Activity
Only the lines from the one containing "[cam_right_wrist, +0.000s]" to the end of the data are wanted; print them exactly as they appear.

(Records from a data collection)

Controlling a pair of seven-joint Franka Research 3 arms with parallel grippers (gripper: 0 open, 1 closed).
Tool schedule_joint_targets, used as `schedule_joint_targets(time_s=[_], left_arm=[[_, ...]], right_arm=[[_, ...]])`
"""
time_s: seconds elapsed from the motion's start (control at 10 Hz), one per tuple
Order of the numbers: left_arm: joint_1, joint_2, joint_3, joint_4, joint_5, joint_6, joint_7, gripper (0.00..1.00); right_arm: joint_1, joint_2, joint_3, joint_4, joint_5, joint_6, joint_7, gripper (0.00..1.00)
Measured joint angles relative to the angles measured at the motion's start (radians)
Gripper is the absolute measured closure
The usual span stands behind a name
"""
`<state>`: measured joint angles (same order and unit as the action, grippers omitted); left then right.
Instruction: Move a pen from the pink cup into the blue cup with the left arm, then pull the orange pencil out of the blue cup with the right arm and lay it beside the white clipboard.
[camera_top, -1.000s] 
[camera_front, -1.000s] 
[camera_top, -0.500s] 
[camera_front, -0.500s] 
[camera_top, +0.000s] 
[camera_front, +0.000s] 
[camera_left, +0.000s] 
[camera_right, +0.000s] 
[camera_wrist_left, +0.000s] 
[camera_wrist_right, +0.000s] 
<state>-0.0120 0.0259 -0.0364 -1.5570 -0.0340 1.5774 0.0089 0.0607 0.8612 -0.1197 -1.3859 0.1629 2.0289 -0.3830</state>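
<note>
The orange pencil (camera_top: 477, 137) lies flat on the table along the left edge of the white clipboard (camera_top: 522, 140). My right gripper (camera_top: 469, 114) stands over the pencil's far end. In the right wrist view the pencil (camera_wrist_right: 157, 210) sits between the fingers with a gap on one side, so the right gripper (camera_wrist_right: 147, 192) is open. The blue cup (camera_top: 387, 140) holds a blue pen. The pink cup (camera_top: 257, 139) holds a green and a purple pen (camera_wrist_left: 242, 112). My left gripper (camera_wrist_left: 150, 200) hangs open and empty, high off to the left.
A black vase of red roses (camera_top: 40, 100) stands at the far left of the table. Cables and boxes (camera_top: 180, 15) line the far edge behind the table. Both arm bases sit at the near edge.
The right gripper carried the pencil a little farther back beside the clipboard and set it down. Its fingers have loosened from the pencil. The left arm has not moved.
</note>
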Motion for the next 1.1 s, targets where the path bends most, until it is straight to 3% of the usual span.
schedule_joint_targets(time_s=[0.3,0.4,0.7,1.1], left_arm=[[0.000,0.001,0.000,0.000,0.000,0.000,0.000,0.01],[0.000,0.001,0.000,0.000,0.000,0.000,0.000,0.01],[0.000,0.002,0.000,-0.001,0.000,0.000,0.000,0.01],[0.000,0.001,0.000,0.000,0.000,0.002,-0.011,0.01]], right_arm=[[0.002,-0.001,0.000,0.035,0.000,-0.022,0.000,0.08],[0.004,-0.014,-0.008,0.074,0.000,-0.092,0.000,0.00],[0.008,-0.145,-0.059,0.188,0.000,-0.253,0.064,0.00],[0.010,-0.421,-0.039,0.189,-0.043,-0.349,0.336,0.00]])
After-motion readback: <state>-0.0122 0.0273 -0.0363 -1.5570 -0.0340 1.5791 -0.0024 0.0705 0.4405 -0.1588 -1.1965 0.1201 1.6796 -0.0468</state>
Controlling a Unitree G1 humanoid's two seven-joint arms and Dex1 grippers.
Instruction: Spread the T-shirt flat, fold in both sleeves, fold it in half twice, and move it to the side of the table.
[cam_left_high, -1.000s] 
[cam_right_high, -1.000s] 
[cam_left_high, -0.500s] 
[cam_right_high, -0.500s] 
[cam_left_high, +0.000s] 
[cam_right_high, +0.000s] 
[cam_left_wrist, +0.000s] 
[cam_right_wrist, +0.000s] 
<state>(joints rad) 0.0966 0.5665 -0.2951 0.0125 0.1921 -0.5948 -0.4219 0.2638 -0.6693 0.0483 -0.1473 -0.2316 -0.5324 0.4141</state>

Solution to this exercise
[cam_right_wrist, +0.000s] 
<state>(joints rad) 0.0966 0.5665 -0.2951 0.0125 0.1921 -0.5948 -0.4219 0.2638 -0.6693 0.0483 -0.1473 -0.2316 -0.5324 0.4141</state>

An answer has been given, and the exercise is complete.